**Action item:** The copy you give must match the lines from the top of the data through the line containing "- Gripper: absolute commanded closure" exactly, and it must hold no pictures.

Dataset entries
......

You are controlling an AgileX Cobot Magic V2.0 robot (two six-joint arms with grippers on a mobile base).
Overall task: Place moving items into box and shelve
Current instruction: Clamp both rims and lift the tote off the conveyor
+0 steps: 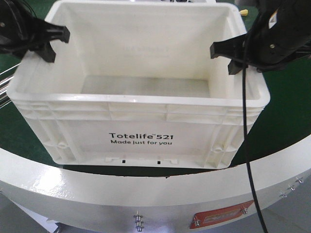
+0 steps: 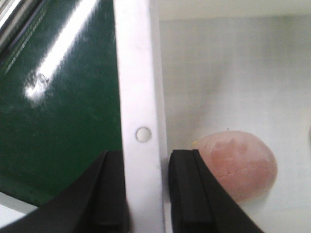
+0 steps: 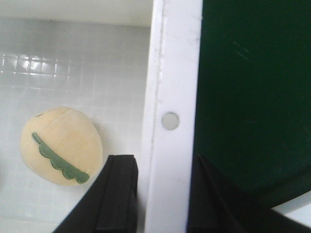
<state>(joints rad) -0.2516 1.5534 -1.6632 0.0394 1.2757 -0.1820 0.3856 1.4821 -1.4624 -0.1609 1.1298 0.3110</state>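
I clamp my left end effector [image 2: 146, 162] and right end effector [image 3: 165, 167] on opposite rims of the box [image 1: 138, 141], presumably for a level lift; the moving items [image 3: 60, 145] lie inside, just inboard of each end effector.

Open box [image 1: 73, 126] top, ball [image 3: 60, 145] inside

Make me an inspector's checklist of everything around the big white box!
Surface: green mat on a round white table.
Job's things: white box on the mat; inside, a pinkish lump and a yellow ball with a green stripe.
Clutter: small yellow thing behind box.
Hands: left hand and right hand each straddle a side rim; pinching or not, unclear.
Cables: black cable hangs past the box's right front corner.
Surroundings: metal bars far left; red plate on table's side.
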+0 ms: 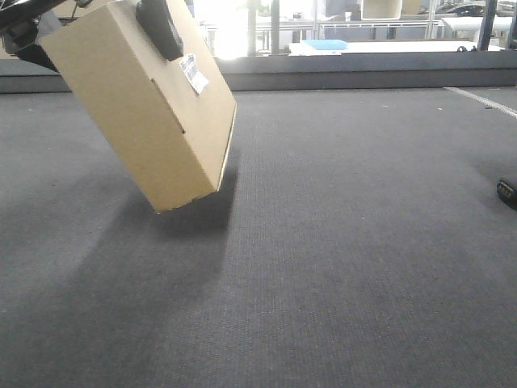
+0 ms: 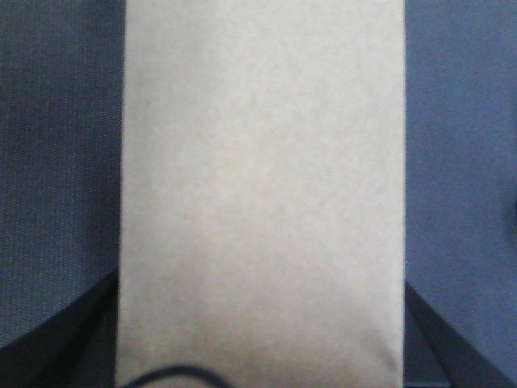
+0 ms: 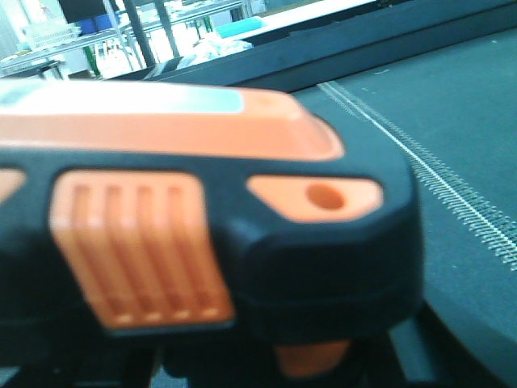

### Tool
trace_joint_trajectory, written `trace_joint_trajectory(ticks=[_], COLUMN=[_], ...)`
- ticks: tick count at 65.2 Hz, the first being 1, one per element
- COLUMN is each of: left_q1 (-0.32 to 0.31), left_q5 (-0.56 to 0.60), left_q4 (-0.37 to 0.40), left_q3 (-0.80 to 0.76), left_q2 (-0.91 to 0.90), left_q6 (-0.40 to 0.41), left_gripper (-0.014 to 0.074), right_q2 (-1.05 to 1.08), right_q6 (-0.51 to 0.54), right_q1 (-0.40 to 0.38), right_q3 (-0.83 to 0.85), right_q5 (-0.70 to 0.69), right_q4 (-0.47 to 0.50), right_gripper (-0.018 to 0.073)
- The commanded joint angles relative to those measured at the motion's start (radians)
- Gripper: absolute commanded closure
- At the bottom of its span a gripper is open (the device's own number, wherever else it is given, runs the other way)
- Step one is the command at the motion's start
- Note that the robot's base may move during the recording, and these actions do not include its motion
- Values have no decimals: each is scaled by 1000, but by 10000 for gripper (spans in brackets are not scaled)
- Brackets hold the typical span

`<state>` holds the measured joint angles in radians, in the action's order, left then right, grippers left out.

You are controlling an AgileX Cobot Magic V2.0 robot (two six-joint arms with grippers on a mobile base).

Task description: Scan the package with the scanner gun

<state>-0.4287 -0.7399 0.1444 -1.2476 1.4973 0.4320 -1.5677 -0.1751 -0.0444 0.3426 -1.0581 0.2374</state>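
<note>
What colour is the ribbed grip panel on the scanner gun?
The ribbed panel is orange, on the black-bodied scanner gun; clearest in the right wrist view.

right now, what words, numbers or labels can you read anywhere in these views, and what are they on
No text can be quoted from any view.
White label on the package: dark printed lines, too small and blurred to read.
Scanner gun: no lettering or brand shows on the side in view, and the picture is blurred.
Left wrist view: plain cardboard only, no print.
</note>
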Motion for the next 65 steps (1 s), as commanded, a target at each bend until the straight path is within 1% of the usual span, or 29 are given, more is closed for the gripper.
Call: trace_joint_trajectory(ticks=[1, 6, 11, 13, 17, 18, 22, 25, 29, 34, 39, 41, 44, 46, 51, 55, 60, 65], left_q1=[-6, -6, -6, -6, -6, -6, -6, -6, -6, -6, -6, -6, -6, -6, -6, -6, -6, -6], left_q5=[25, 25, 25, 25, 25, 25, 25, 25, 25, 25, 25, 25, 25, 25, 25, 25, 23, 19], left_q4=[1, 1, 1, 1, 1, 1, 1, 2, 2, 4, 7, 7, 9, 9, 9, 9, 11, 11], left_q3=[-1, -1, -1, -1, -1, -1, -1, -1, -1, -1, -1, -1, -1, -1, -1, -1, -1, -1], left_q2=[-4, -4, -4, -4, -4, -4, -4, -4, -4, -4, -4, -4, -4, -4, -4, -4, -4, -4], left_q6=[-6, -6, -6, -6, -6, -6, -6, -6, -6, -6, -6, -6, -6, -6, -6, -6, -6, -6], left_gripper=[707, 707, 707, 707, 707, 707, 707, 707, 707, 707, 707, 707, 707, 707, 707, 707, 707, 707], right_q2=[1, 1, 1, 1, 6, 6, 24, 41, 77, 129, 180, 188, 196, 196, 188, 176, 156, 122], right_q6=[0, 0, 0, 2, 55, 65, 159, 199, 234, 326, 494, 536, 620, 651, 707, 719, 725, 772], right_q1=[-6, -6, -6, -6, -6, -6, -3, 1, 19, 53, 103, 123, 158, 176, 214, 239, 263, 268], right_q3=[7, 7, 7, 7, 7, 7, 7, 12, 26, 57, 105, 115, 139, 149, 168, 172, 172, 172], right_q5=[-3, -3, -3, -5, -27, -30, -56, -56, -20, 84, 200, 207, 199, 183, 166, 146, 89, 18], right_q4=[3, 3, -2, -10, -49, -56, -116, -134, -125, -62, 89, 128, 219, 257, 327, 332, 342, 420], right_gripper=[422, 547, 635, 657, 717, 723, 727, 722, 722, 722, 720, 720, 720, 720, 720, 720, 720, 720])
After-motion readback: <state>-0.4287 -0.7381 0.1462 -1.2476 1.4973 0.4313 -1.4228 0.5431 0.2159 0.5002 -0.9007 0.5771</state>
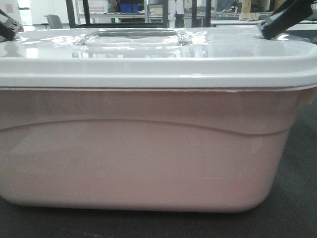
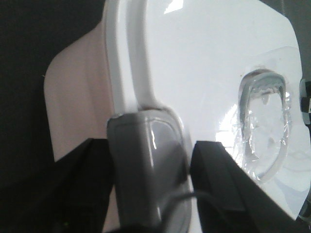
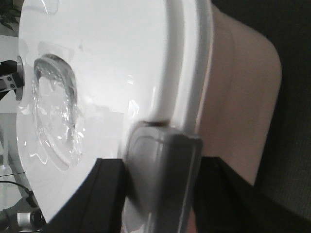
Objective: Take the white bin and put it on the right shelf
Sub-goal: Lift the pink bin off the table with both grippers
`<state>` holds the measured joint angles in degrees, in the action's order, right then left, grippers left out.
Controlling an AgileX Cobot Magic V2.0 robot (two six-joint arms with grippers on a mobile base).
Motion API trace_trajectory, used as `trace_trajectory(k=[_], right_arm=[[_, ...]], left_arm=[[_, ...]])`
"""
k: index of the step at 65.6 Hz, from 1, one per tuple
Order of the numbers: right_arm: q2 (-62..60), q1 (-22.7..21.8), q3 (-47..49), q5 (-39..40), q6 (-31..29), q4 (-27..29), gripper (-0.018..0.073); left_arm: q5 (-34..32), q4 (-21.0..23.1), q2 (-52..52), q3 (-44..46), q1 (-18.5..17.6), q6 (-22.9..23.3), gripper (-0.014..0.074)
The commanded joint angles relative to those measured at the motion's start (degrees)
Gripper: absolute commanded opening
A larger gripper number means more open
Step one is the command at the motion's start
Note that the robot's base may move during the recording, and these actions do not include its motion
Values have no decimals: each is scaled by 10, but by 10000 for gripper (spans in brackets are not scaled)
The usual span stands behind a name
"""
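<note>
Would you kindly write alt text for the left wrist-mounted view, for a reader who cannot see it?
Two black fingers of the left gripper grip a grey plastic latch at one end of the large translucent pinkish-white plastic bin. Its glossy white lid, with a clear recessed centre, fills the right side, and the background is dark.

The white bin [image 1: 148, 158] sits on the surface [image 1: 297, 208], its lid [image 1: 148, 59] on top. The left gripper [image 2: 149, 170] and right gripper [image 3: 160, 184] clasp its opposite ends (racks [image 1: 99, 12] stand behind).
</note>
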<state>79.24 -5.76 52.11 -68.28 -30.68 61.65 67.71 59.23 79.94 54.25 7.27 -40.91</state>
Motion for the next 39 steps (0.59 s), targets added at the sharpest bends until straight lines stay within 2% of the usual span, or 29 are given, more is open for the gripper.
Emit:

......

**Task result:**
You are controlling an AgileX Cobot Magic V2.0 robot (two six-joint arms with grippers on a mobile base).
Overall task: Place moving items into box and shelve
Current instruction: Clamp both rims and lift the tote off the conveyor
+0 steps: 
+0 steps: 
+0 steps: 
<state>(joints rad) -0.2516 1.5534 -1.6632 0.0394 1.2757 -0.1820 0.3856 1.4821 -1.4624 -0.1609 1.1298 0.3110</state>
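I clamp my left end effector [image 2: 146, 162] and right end effector [image 3: 165, 167] on opposite rims of the box [image 1: 138, 141], presumably for a level lift; the moving items [image 3: 60, 145] lie inside, just inboard of each end effector.

Open box [image 1: 73, 126] top, ball [image 3: 60, 145] inside

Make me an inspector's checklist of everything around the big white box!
Surface: green mat on a round white table.
Job's things: white box on the mat; inside, a pinkish lump and a yellow ball with a green stripe.
Clutter: small yellow thing behind box.
Hands: left hand and right hand each straddle a side rim; pinching or not, unclear.
Cables: black cable hangs past the box's right front corner.
Surroundings: metal bars far left; red plate on table's side.
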+0 ms: 
+0 ms: 
+0 ms: 

### Tool
trace_joint_trajectory, written `trace_joint_trajectory(ticks=[_], COLUMN=[_], ...)`
- ticks: tick count at 65.2 Hz, the first being 1, one per element
- COLUMN is each of: left_q1 (-0.32 to 0.31), left_q5 (-0.56 to 0.60), left_q4 (-0.37 to 0.40), left_q3 (-0.80 to 0.76), left_q2 (-0.91 to 0.90), left_q6 (-0.40 to 0.41), left_gripper (-0.014 to 0.074), right_q2 (-1.05 to 1.08), right_q6 (-0.51 to 0.54), right_q1 (-0.40 to 0.38), right_q3 (-0.83 to 0.85), right_q5 (-0.70 to 0.69), right_q4 (-0.47 to 0.50), right_gripper (-0.018 to 0.073)
- The commanded joint angles relative to those measured at the motion's start (radians)
- Gripper: absolute commanded closure

The complete answer has been given.